I was physically going to be sick.

“What now?” I asked.

“Now, I get the hospital bed delivered,” she said. “I start coming in the morning and the afternoon. And if you have any issues whatsoever, you need to call me. It’s coming, Felix.”

I nodded, heart in my throat.

When I’d met Vicky, it was in the hospital as she was checking on one of her hospice patients.

Loving how she’d gone above and beyond for him in his last days, I’d researched her place of work, and her, when it was time for my own grandfather to be needing services that she provided.

I looked down at my feet. “Ask for the time off, Felix.

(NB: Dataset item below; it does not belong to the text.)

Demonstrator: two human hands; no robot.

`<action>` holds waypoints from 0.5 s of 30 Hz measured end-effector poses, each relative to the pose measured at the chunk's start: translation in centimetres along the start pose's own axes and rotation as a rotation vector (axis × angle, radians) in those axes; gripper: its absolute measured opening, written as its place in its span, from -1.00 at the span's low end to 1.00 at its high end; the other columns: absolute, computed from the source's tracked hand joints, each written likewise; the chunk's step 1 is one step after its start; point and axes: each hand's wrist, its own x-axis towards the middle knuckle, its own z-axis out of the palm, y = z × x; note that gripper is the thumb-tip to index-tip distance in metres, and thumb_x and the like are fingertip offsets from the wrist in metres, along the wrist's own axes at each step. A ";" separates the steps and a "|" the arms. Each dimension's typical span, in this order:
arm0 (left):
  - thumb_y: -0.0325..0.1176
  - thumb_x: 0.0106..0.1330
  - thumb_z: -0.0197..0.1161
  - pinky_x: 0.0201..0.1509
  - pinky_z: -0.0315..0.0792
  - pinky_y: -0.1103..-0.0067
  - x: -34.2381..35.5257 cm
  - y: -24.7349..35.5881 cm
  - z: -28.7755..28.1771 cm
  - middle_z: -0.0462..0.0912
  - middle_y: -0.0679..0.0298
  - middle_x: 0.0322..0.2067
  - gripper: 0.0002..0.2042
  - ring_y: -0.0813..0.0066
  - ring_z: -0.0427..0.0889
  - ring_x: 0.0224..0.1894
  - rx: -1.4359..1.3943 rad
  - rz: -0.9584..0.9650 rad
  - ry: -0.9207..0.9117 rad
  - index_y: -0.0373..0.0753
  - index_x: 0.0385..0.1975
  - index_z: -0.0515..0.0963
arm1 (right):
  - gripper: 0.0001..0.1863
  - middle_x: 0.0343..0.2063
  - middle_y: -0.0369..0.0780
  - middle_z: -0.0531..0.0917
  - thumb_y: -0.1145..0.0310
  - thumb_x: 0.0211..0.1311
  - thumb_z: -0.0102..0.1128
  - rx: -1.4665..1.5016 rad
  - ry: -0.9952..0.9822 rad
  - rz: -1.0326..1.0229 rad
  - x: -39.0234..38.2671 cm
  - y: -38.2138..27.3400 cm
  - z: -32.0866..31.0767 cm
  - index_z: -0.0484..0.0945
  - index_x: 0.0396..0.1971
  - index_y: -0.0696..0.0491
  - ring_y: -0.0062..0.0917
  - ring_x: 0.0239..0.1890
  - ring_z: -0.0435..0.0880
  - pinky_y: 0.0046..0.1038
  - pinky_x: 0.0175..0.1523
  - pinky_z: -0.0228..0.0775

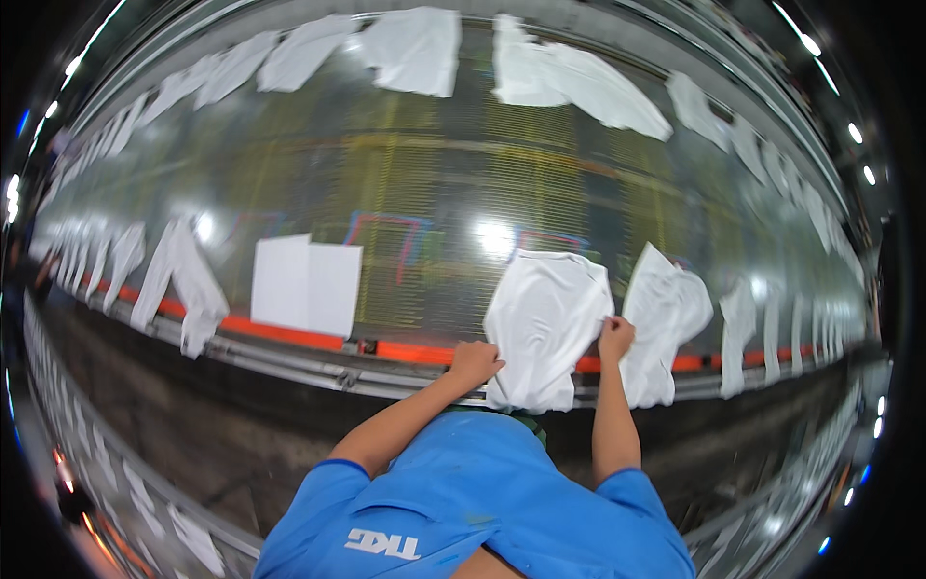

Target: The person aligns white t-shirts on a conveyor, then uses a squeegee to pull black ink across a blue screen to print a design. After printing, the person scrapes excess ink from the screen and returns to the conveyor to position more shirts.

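A white fabric piece (545,323), shaped like a garment panel with a curved top edge, lies on the long table in front of me. Folds run down its middle, and its lower end reaches over the table's near edge. At its left edge, my left hand (476,363) is closed with the fingertips gripping the cloth. Higher up on the opposite side, my right hand (615,340) pinches the right edge between thumb and fingers. Close by on the right lies another crumpled white fabric piece (661,328), its left edge near my right hand.
The long dark table (434,193) carries yellow ruled lines and red and blue marks. White rectangular sheets (307,285) lie to the left, beside narrow white fabric pieces (178,280). More white pieces (415,48) line the far edge. An orange strip (415,353) and metal rail run along the near edge.
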 end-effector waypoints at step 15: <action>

You have less than a week.” She looked down the hallway where we knew Pops still sat exactly where he’d been left. “If it’s up to him, it’ll be even sooner.”

• • •

Two days later

“It’s time,” Pops said.

I looked at him from where he was lying propped up in the hospital bed in the middle of the living room.

“What?” I asked.

He turned his head, smiled, and said, “It’s time.”

My stomach knotted.

That was what I was afraid I’d heard.

“How do you know?” I asked, turning the television we’d both been watching on mute.

Vicky was right.

Pops had decided it was time, and his body was shutting down so fast that my head was spinning.

I’d seen hundreds of people die.

It was par for the course for a doctor.

But seeing my own flesh and blood, the man who had practically raised me, dying before my eyes was the toughest thing I’d ever experienced.

Even worse, he wasn’t letting me tell my uncle that things were bad.

Sure, my uncle knew that Pops had cancer.

But Pops hadn’t allowed me to tell Woody just how bad the cancer was.

It was going to come out of left field for Woody, and he was going to take it out on me.

But I’d do just about anything to keep Pops happy and comfortable in his final days, even brave the wrath of my uncle after the fact.

“I know because there’s this light,” he said as he pointed at the light above him.